S’il apparaît, compte tenu de la mobilisation suscitée par sa candidature, comme le favori de l’opposition avec Jean Pierre Fabre, Agbéyomé Kodjo est aussi celui qui travaille le plus à la transparence du processus électoral enclenché. Il met en place une plateforme à cet effet et un système de centralisation des résultats dans deux pays voisins. Mais cela ne suffit pas, prévient-il, face « à un régime qui a fait de la fraude un dogme électoral ». L’ancien Premier ministre appelle les autres candidats de l’opposition à se mobiliser avec lui pour affronter Faure Gnassingbé sur la question de la transparence. « On ne lâchera rien » insiste l’ex président du parlement togolais lors d’une interview accordée à Afrika Stratégies France et Tribune d’Afrique, deux publications de Afrika Stratégies Group (Asg). Lecture !
A quoi sert-il d’aller à une élection où Faure Gnassingbé dispose de 15 membres sur 17 à la Commission électorale nationale indépendante (Ceni) et de l’intégralité des membres de la cour constitutionnelle ?

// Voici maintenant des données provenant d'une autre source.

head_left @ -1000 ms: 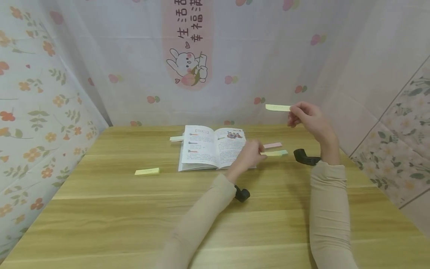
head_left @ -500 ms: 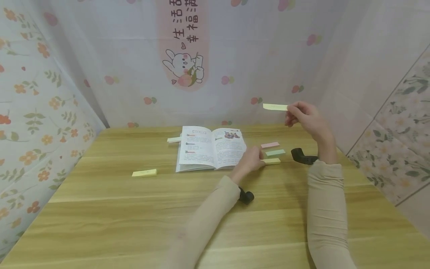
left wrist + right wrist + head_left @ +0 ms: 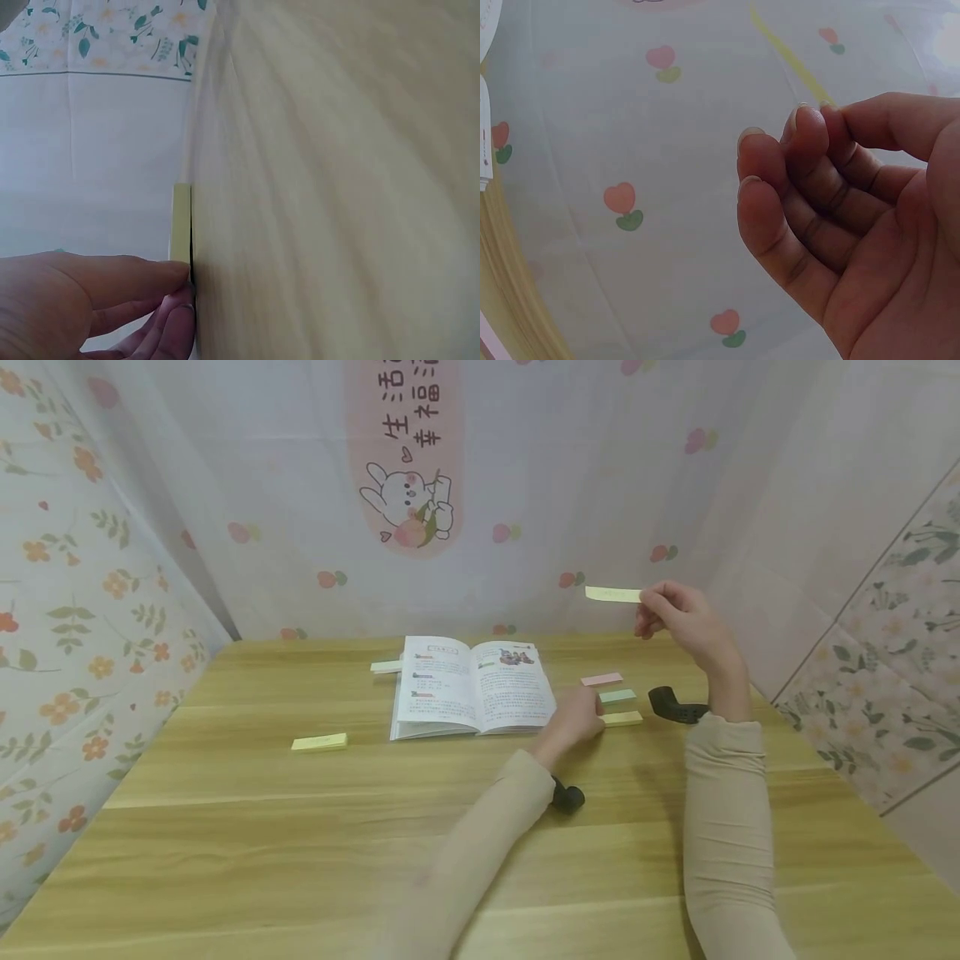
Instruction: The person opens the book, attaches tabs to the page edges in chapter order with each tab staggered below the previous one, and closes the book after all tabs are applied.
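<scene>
My right hand (image 3: 686,618) is raised over the table's far right part. Its thumb and index finger pinch one end of a single pale yellow sticky note (image 3: 613,595), a strip with faint writing. On the tabletop, right of the open book (image 3: 442,693), my left hand (image 3: 573,718) pinches the near end of a yellow sticky note pad (image 3: 622,719). In the left wrist view that pad (image 3: 181,225) stands as a thick edge close against the wood. Just beyond it lie a green sticky note pad (image 3: 618,697) and a pink one (image 3: 602,679), roughly parallel.
Another yellow sticky note pad (image 3: 319,742) lies on the left of the wooden table (image 3: 300,843). A whitish strip (image 3: 386,667) sticks out at the book's left edge. Black wrist-worn devices (image 3: 568,798) show at both wrists. Printed curtains (image 3: 285,485) stand behind and beside the table.
My left hand has drawn the yellow pad nearer, apart from the green one, and shifted slightly right. My right hand keeps holding its strip up, nearly still. The head view has shifted slightly.
</scene>
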`<state>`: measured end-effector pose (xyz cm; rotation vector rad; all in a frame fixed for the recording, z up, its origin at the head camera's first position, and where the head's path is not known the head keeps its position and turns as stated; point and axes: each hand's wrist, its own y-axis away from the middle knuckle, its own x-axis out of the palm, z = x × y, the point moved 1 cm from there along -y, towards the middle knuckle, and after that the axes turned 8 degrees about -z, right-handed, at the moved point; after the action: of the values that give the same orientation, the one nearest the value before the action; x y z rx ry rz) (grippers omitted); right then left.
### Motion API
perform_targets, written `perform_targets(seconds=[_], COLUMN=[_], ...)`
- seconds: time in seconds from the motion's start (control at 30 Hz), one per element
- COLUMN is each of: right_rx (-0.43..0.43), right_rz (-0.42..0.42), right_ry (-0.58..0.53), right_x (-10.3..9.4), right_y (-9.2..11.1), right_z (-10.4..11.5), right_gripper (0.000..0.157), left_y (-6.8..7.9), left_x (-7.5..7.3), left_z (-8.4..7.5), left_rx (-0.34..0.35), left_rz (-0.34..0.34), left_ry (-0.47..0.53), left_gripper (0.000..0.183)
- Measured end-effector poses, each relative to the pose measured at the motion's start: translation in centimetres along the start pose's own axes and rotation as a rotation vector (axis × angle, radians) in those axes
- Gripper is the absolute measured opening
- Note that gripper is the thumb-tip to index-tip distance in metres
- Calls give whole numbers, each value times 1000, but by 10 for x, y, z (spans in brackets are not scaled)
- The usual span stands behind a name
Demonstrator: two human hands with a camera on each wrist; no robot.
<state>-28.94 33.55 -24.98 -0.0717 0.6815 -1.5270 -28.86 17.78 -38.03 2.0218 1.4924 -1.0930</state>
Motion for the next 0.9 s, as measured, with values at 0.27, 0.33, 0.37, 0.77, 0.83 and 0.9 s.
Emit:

À l’évidence, des manœuvres tendancieuses sont entreprises afin de [nous] pousser sur l’improbable voie du boycott. Pour autant, nous ne sommes pas dupes et ne tomberons pas dans le piège politique qui semble être tendu. Soyez assuré de ce que toutes les forces politiques issues de l’opposition togolaise sont déterminées et mobilisées pour l’avènement de l’alternance au Togo en 2020. S’agissant de la CENI, il va sans dire que son réaménagement systémique ainsi que celui de ses démembrements en vue d’une représentation équilibrée en son sein, de l’ensemble des acteurs du paysage politique national procède du bon sens élémentaire. S’agissant de la Cour constitutionnelle, quoiqu’incomplète, les membres de cette plus haute juridiction de l’ordre judiciaire togolais doivent questionner leur conscience et leur probité pour savoir si en sincérité, ils disent le droit, rien que le droit et tout le droit au nom du peuple togolais. L’opposition politique togolaise prise en l’ensemble de ses composantes représentatives et la majorité présidentielle, doivent pouvoir se parler franchement, de bonne foi, en responsabilité, et devant l’histoire, pour remédier aux « arrangements entachés de fraude récurrente » qui crispent notre pays. C’est pourquoi, toutes les initiatives et démarches de tous les acteurs de la société civile togolaise tendant à exiger plus de transparence en toutes les étapes opérationnelles du processus électoral enclenché « à marche forcée », seront regardées avec notre plus grand intérêt. Le socle commun d’objectif à atteindre et qui devra lier l’ensemble des formations politiques issues de l’opposition togolaise, ainsi que toutes les associations de la société civile togolaise est l’alternance politique au Togo en 2020 !
Comment concrètement ?
Nous avons d’ores et déjà entamé des consultations de fond ainsi que des discussions substantielles avec les autres candidats issus de l’opposition. Nul ne me fera objection de ce qu’au rang de l’opposition politique, nous sommes six candidats à être issus de l’opposition républicaine. Dès lors, l’infatigable républicain que [nous] sommes poursuivra vaille que vaille et de bonne foi, les négociations avec chacun des candidats de l’opposition, car il faut maintenant que l’opposition politique togolaise se soustrait à la ritualisation qu’elle pratique tous les cinq (5) ans, de la chronique de sa défaite annoncée. Devant l’histoire, devant les togolaises et les togolais éprouvés et fatigués, nous avons le devoir, nous avons l’obligation de mettre un terme à la regrettable cristallisation négative du débat politique au sein de l’opposition politique togolaise relativement à un [candidat unique de toute l’opposition] pour l’élection présidentielle, car elle (la cristallisation négative) est intrinsèquement inféconde et dépourvue de pragmatisme. Par ailleurs, aller « à marche forcée » à une élection de cette nature et de cette importance d’ avec une Cour constitutionnelle intentionnellement amputée en sa composition de deux de ses membres, renvoie du Togo une désastreuse image atypique.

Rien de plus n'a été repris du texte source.